_HOW TO COMPLETE THIS TASK_:
From the records below, output exactly the lines running from the line containing "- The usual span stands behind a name" through the line containing "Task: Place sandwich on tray", and no others.

--- INPUT RECORDS Enclosed Below ---

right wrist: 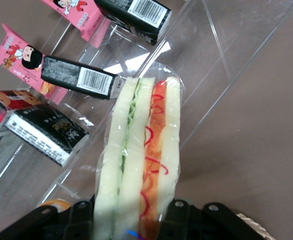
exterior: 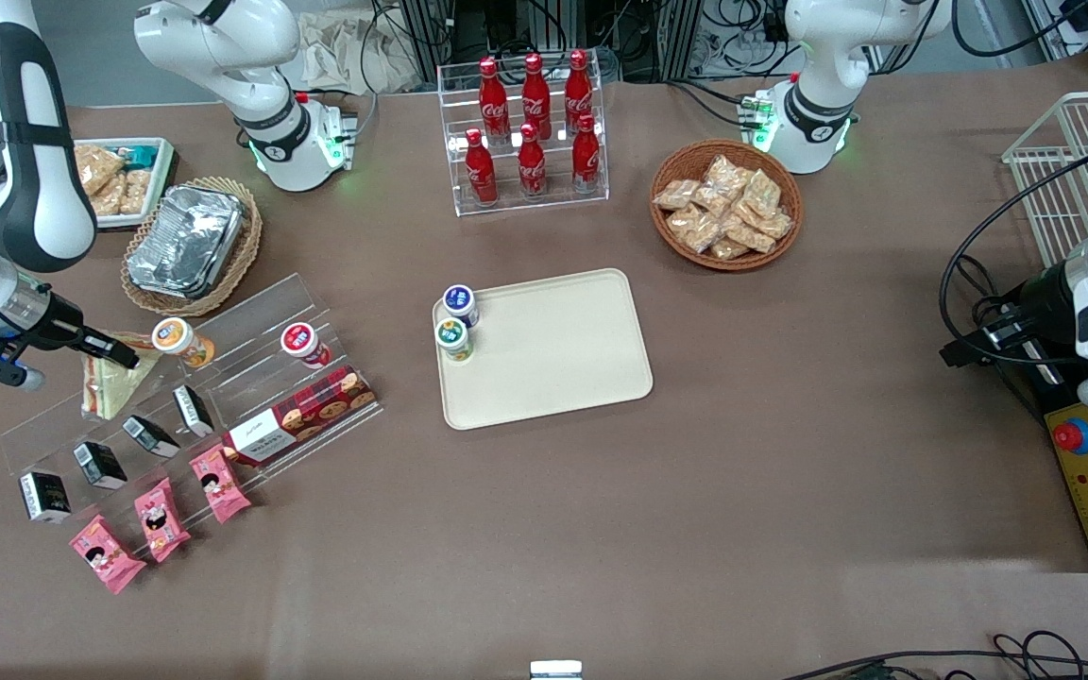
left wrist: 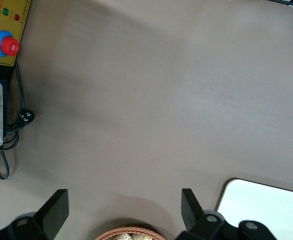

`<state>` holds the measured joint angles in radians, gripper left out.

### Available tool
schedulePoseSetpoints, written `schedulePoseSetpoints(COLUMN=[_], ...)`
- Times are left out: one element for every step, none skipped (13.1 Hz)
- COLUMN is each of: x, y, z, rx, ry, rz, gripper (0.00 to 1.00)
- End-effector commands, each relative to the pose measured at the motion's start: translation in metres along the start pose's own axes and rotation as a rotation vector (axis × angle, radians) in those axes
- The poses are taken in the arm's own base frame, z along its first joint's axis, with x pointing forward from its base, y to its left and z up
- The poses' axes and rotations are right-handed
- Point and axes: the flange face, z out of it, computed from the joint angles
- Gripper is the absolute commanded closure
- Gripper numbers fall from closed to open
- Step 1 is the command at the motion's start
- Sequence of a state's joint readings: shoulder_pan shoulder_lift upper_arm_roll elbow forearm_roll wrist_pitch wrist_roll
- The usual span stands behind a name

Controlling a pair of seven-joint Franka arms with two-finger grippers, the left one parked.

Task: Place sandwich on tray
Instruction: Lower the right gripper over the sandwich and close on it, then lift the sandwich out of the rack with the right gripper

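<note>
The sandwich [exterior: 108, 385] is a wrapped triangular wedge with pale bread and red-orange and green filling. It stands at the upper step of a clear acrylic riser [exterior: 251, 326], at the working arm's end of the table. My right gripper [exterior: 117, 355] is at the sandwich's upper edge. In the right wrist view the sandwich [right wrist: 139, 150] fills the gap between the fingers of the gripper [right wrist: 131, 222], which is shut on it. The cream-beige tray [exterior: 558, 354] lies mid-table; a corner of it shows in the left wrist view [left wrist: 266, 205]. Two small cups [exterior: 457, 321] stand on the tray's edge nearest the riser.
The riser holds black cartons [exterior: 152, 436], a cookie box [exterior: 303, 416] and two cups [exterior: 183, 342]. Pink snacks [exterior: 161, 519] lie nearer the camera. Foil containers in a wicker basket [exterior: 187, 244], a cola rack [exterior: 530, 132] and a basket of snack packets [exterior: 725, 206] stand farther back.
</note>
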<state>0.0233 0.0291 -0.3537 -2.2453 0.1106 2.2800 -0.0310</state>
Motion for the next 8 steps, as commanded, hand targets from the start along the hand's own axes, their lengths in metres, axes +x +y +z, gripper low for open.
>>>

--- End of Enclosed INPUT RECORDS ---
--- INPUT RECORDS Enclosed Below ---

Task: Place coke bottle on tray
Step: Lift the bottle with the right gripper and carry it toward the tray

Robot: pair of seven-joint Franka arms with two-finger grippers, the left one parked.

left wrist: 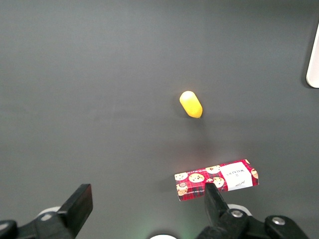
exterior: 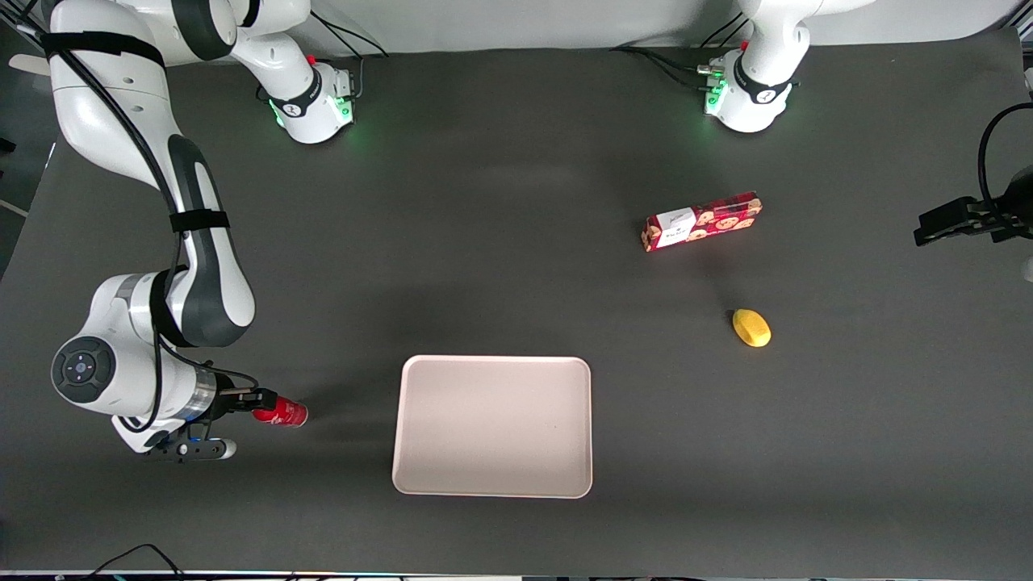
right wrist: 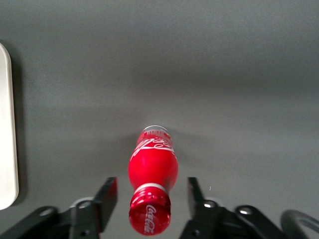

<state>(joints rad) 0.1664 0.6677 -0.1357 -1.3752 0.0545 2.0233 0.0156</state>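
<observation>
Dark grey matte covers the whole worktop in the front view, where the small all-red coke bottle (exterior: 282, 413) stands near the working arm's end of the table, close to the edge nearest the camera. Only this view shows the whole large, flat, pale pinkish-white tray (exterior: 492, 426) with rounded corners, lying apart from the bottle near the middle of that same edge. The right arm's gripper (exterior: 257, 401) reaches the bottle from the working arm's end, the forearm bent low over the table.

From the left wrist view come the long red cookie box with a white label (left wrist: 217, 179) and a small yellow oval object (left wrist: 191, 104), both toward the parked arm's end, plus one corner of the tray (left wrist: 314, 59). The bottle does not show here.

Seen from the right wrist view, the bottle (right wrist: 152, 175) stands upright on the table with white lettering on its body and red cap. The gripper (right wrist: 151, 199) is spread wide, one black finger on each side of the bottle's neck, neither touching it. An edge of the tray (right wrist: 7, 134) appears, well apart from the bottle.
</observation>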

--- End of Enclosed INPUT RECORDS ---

_WRITTEN RESPONSE_:
- The usual span stands behind a name

Controlling a pair of seven-joint Franka arms with two-finger grippers, the left one parked.

Task: Place sandwich on tray

That concludes the answer to the exercise.